- [What is expected]: The whole listing, exactly as given: write it out, leaving out each image.

---- Information provided

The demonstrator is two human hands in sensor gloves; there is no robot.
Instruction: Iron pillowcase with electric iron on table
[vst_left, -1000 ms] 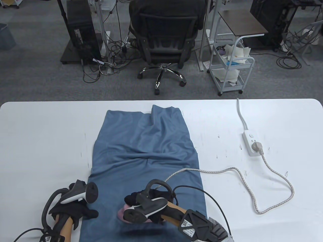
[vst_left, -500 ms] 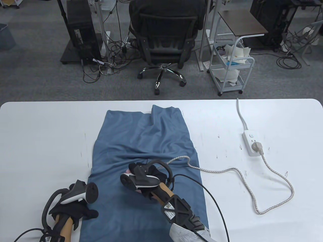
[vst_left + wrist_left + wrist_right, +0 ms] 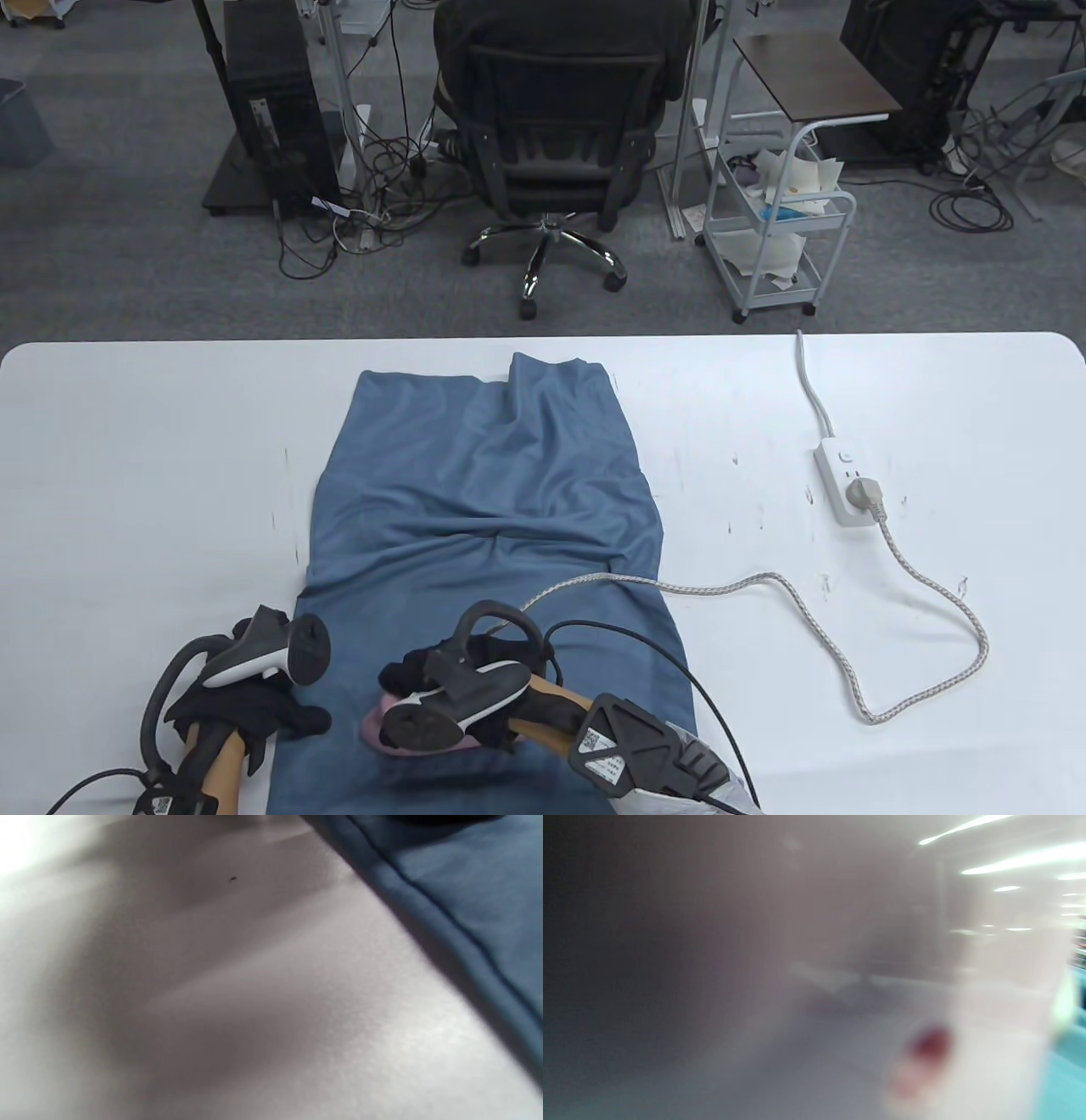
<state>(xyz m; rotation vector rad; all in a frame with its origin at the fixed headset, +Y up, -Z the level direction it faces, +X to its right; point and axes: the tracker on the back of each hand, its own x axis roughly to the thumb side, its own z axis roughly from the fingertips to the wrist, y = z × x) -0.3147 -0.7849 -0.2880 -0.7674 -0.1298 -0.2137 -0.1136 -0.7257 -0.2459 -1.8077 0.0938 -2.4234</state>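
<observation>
Iron pulled back nearward by right hand, pillowcase lengthwise away

My left hand in its black sensor glove is lying low at the near left, fingers stretched flat toward the right, forearm angling in from the bottom edge. My right hand is curling its gloved fingers around a pink handle, forearm slanting in from the lower right.
</observation>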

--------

- [Output for this exercise]:
The demonstrator is two human hands in sensor gloves; there is no robot.
Instruction: Iron pillowcase with electric iron on table
[vst_left, -1000 ms] 
[vst_left, -500 ms] 
[vst_left + wrist_left + wrist_right, +0 ms] 
<state>(xyz m; rotation vector rad; all in a frame with its origin at the fixed headset, +Y up, -Z the level direction it faces, +X to its right; point and axes: the tracker on the back of each hand, its own x axis roughly to the thumb side, its own z axis roughly from the fingertips to the wrist, y = z × x) -0.3147 -0.7849 -0.2880 -0.7674 -0.1298 -0.2137 -0.1136 -0.7257 -0.2459 -1.8077 0.0938 -2.4234</state>
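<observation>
Iron pulled back nearward by right hand, pillowcase lengthwise away

My left hand in its black sensor glove is lying low at the near left, fingers stretched flat toward the right, forearm angling in from the bottom edge. My right hand is curling its gloved fingers around a pink handle, forearm slanting in from the lower right.
</observation>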

This exercise is now complete.